Strength, Deformation and Fracture Properties of Hard Rocks Embedded with Tunnel-Shaped Openings Suffering from Dynamic Loads

Abstract

In rock engineering, the dynamic loads caused by mechanical action and rock blasting have an extremely significant influence on the stableness of surrounding rock masses. To examine the impact of dynamic load on the mechanical properties and fracturing characteristics of hard rocks as well as the failure responses of underground openings, a number of prismatic samples with holes of different numbers and configurations were prepared for dynamic tests employing an SHPB loading device. The experimental results demonstrate that the order of dynamic compressive strength of each group of samples under the impact nitrogen pressure of 0.45 MPa is: G3 > G2 > G5 > G4 > G7 > G6, and the dynamic deformation process of the samples is parted into three phases: linear elastic deformation, plastic deformation and post-peak deformation.

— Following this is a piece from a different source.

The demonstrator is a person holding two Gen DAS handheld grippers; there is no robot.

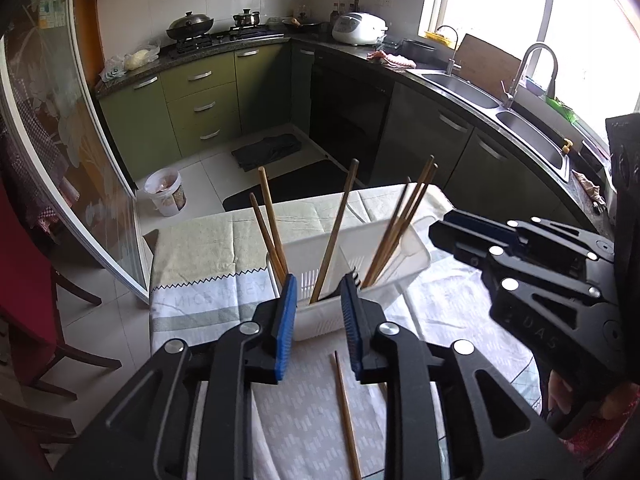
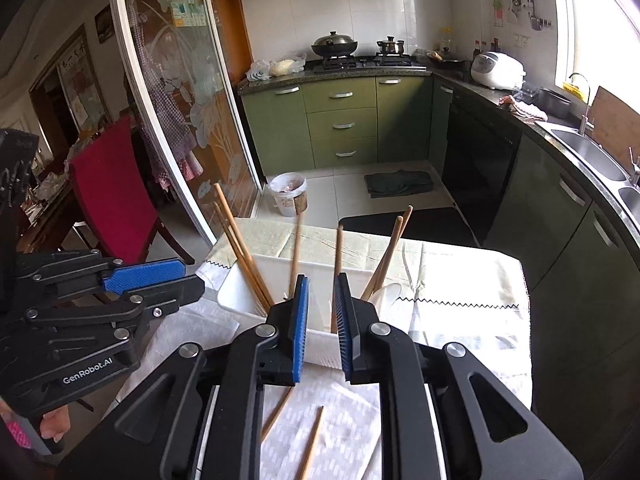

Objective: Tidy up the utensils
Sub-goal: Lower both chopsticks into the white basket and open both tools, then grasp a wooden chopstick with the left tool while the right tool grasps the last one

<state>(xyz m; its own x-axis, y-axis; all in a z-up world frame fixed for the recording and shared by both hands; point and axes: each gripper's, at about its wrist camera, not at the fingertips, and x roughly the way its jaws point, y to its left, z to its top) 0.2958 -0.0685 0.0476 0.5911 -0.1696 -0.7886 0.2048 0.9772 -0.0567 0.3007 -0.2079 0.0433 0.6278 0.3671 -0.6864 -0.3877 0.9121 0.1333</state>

A total of three categories of cracks, i.e., spalling cracks, shear cracks and tensile cracks, occur in the specimens. The failure mode of the samples having one or two holes arranged in a vertical direction is controlled by shear cracks, whilst that of the rest groups of pre-holed specimens belongs to tensile-shear failure. The existence of the fabricated holes in the samples significantly weakens the mechanical properties and affects the fracture evolution characteristics, which rely on the quantity and layout of the cavities in the specimens. The interesting results are also discussed and explained, and could supply some insight in the mechanisms of tunnel surrounding rock failure and rock dynamic hazards such as rock burst.